D’un même mouvement, le « je » le plus absolument propre s’éloigne à une distance infinie (où passe-t-il ? en quel point fuyant d’où proférer encore que ceci serait mon corps ?) et s’enfonce dans une intimité plus profonde que toute intériorité (la niche inexpugnable d’où je dis « je », mais que je sais aussi béante qu’une poitrine ouverte sur un vide ou que le glissement dans l’inconscience morphinique de la douleur et de la peur mêlées dans l’abandon). Corpus meum et interior intimo meo, les deux ensemble pour dire très exactement, dans une configuration complète de la mort de dieu, que la vérité du sujet est son extériorité et son excessivité : son exposition infinie. L’intrus m’expose excessivement. Il m’extrude, il m’exporte, il m’exproprie. Je suis la maladie et la médecine, je suis la cellule cancéreuse et l’organe greffé, je suis les agents immuno-dépresseurs et leurs palliatifs, je suis les bouts de fil de fer qui tiennent mon sternum et je suis ce site d’injection cousu en permanence sous ma clavicule, tout comme j’étais déjà, d’ailleurs, ces vis dans ma hanche et cette plaque dans mon aine.

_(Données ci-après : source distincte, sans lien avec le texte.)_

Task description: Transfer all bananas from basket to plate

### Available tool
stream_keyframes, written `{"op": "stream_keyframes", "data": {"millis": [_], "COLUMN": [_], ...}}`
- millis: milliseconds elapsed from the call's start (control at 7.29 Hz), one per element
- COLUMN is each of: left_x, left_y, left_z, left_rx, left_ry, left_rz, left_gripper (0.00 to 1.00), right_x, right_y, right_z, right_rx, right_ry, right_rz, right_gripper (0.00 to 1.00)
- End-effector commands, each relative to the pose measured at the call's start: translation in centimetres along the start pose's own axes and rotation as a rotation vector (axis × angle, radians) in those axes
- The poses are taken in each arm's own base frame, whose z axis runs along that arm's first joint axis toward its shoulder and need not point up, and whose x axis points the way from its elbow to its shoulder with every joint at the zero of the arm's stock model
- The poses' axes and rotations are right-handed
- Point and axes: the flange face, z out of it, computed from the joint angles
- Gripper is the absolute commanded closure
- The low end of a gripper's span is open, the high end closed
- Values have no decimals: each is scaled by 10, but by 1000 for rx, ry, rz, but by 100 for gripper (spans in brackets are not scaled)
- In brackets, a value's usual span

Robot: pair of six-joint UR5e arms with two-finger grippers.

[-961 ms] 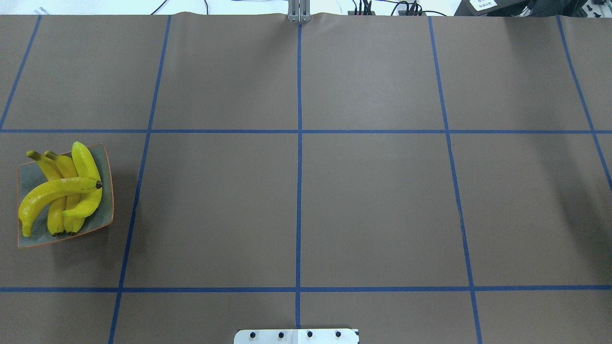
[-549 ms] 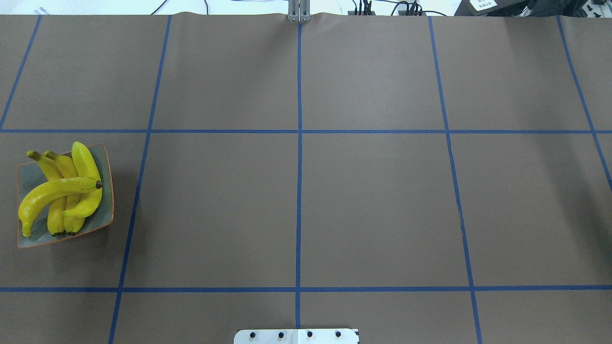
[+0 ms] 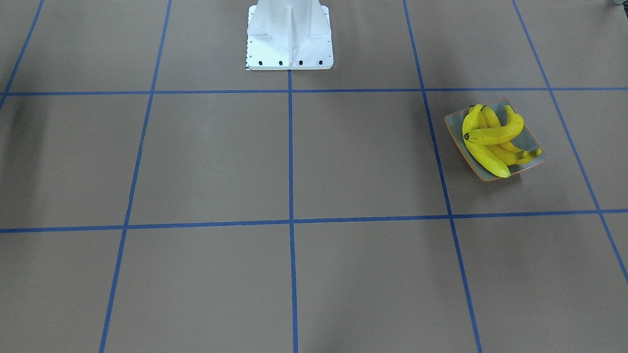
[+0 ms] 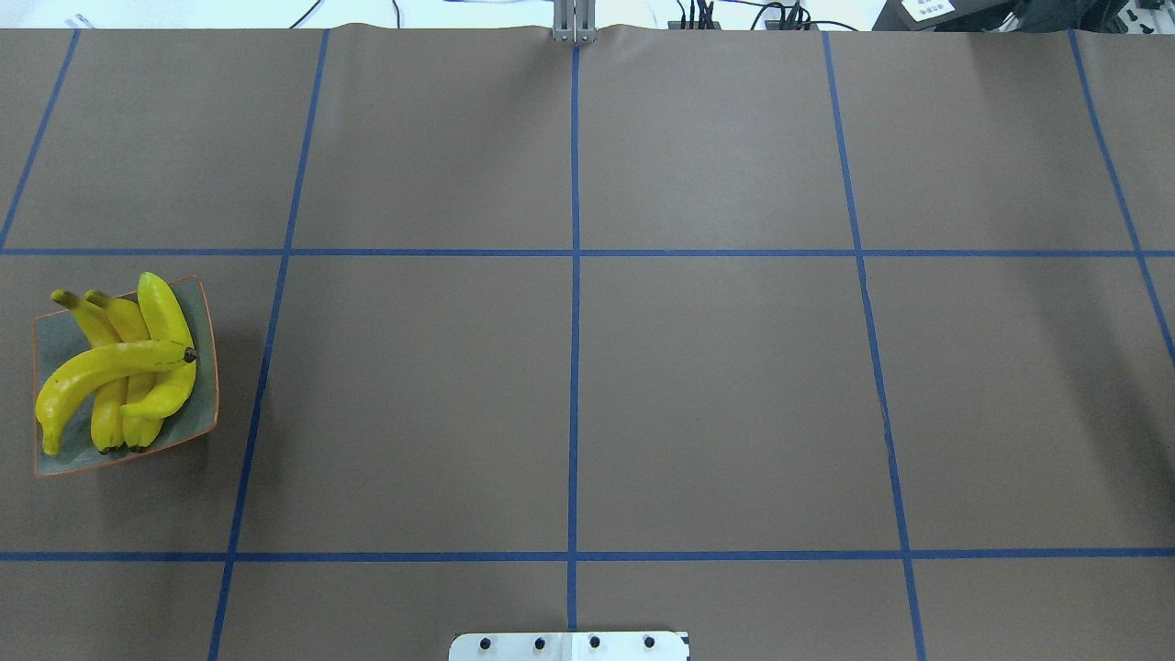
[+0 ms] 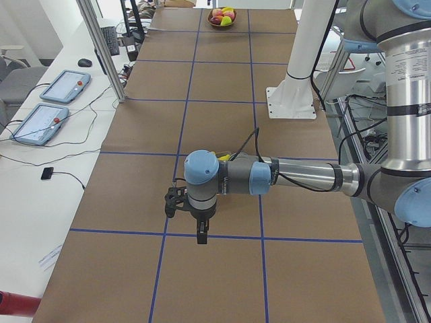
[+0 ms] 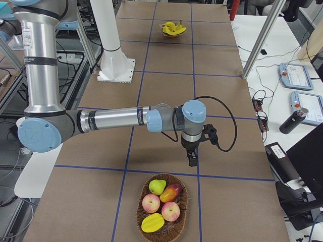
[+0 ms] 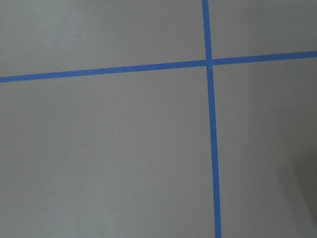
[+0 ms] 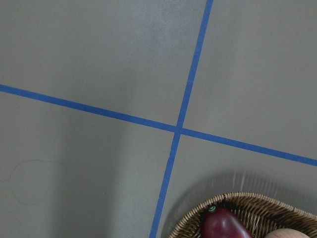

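Several yellow bananas (image 4: pixel 119 367) lie piled on the grey-green plate (image 4: pixel 55 464) with the orange rim, at the table's left side. They also show in the front view (image 3: pixel 490 139) on the plate (image 3: pixel 532 147), and far off in the right side view (image 6: pixel 174 27). The wicker basket (image 6: pixel 162 234) at the other end holds a pear, apples and a yellow fruit. My left gripper (image 5: pixel 201 237) hangs over bare table near the plate. My right gripper (image 6: pixel 192 160) hangs just before the basket. I cannot tell whether either is open or shut.
The robot's white base (image 3: pixel 289 34) stands at the table's middle edge. Blue tape lines (image 4: pixel 574 275) divide the brown table cover. The basket's rim (image 8: pixel 237 208) and a dark red fruit show in the right wrist view. Tablets (image 5: pixel 64 84) lie on a side desk.
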Motion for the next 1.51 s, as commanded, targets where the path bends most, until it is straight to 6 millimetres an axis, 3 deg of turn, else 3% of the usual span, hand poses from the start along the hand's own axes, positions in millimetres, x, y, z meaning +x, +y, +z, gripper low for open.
{"op": "stream_keyframes", "data": {"millis": [0, 961, 1373], "left_x": [15, 17, 3], "left_y": [2, 11, 34], "left_z": [-3, -7, 8], "left_rx": [4, 19, -19], "left_ry": [127, 135, 133], "left_rz": [-2, 8, -32], "left_gripper": [0, 0, 0], "right_x": [7, -5, -6], "right_y": [18, 13, 17], "right_z": [9, 0, -3], "right_rx": [-17, 8, 20], "right_ry": [32, -7, 0], "right_rz": [11, 109, 101], "right_gripper": [0, 0, 0]}}
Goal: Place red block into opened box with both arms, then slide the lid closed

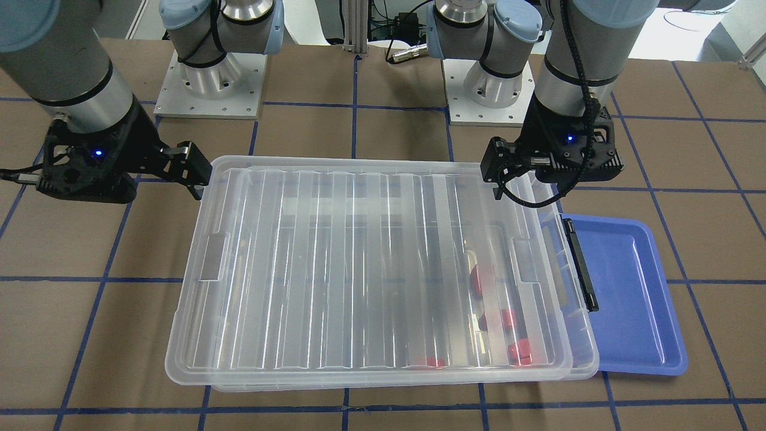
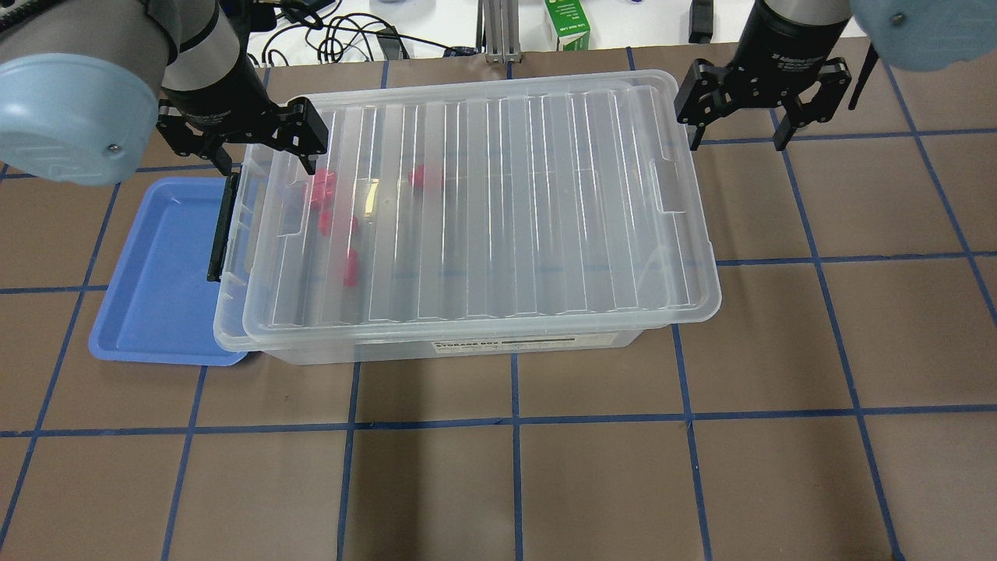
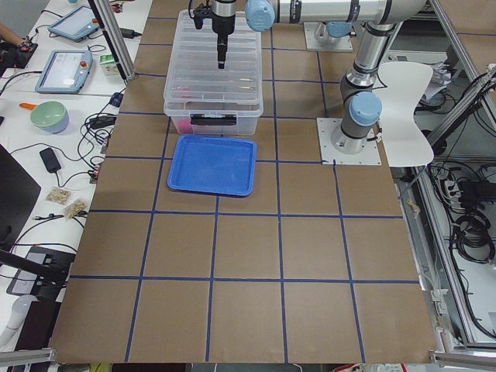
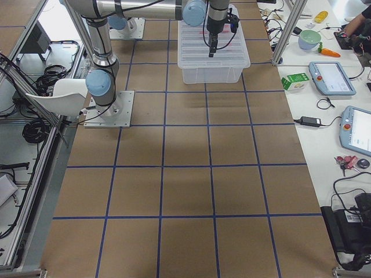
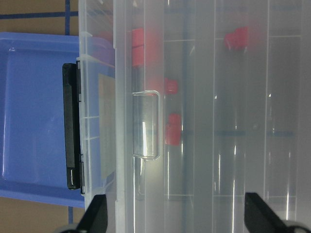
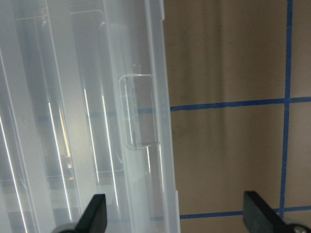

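The clear box (image 2: 467,347) stands mid-table with the ribbed lid (image 2: 506,210) lying on top, shifted a little toward my right. This leaves a strip bare at the end with the black bar (image 2: 221,227). Several red blocks (image 2: 323,187) lie inside under the lid near that end, and show again as red blocks (image 5: 172,128) in the left wrist view. My left gripper (image 2: 265,148) hangs open over the lid's left far corner. My right gripper (image 2: 740,125) hangs open just beyond the lid's right far corner, over the table. Neither holds anything.
A blue tray (image 2: 156,273) lies partly under the box's left end. A green carton (image 2: 568,23) and cables sit beyond the table's far edge. Both arm bases (image 1: 209,84) stand behind the box. Side tables carry tablets (image 4: 330,78) and a bowl.
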`<state>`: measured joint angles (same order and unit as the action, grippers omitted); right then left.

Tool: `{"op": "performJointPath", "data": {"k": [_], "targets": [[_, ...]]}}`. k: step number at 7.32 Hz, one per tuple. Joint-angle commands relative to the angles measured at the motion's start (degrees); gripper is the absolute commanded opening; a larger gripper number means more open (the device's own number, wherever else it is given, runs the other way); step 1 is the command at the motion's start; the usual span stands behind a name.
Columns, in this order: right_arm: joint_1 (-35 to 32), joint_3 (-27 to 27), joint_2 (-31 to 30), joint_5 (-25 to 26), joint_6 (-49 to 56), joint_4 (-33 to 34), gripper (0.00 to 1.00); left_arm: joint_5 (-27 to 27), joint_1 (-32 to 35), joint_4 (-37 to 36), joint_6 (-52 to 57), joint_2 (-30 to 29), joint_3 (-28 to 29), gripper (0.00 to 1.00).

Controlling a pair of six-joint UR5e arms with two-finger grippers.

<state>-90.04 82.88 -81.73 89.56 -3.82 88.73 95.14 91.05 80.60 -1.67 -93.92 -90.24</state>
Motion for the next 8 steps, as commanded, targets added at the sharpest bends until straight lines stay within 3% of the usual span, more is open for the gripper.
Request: {"op": "performJointPath", "data": {"k": [1,8], "targets": [[-1.98,-0.34,-0.97,0.18,-2.33,-0.57,1.0,-0.05,0.0,0.0,0.0,-0.04,-0.02,1.0],[0.13,0.35,-1.94,1.32,-1.89,-1.81,1.0,0.3,0.09,0.0,0.0,0.05,0.24,1.0]]}}
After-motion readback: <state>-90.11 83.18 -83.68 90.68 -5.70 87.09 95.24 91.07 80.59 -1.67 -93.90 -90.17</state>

Je deviens comme un androïde de science-fiction, ou bien un mort-vivant, comme le dit un jour mon dernier fils.
 
Nous sommes, avec tous mes semblables de plus en plus nombreux, les commencements d’une mutation, en effet : l’homme recommence à passer infiniment l’homme (c’est ce qu’a toujours voulu dire la « mort de dieu », en tous ses sens possibles). Il devient ce qu’il est : le plus terrifiant et le plus troublant technicien, comme Sophocle l’a désigné depuis vingt-cinq siècles, celui qui dénature et refait la nature, qui recrée la création, qui la ressort de rien et qui, peut-être, la reconduit à rien. Celui qui est capable de l’origine et de la fin.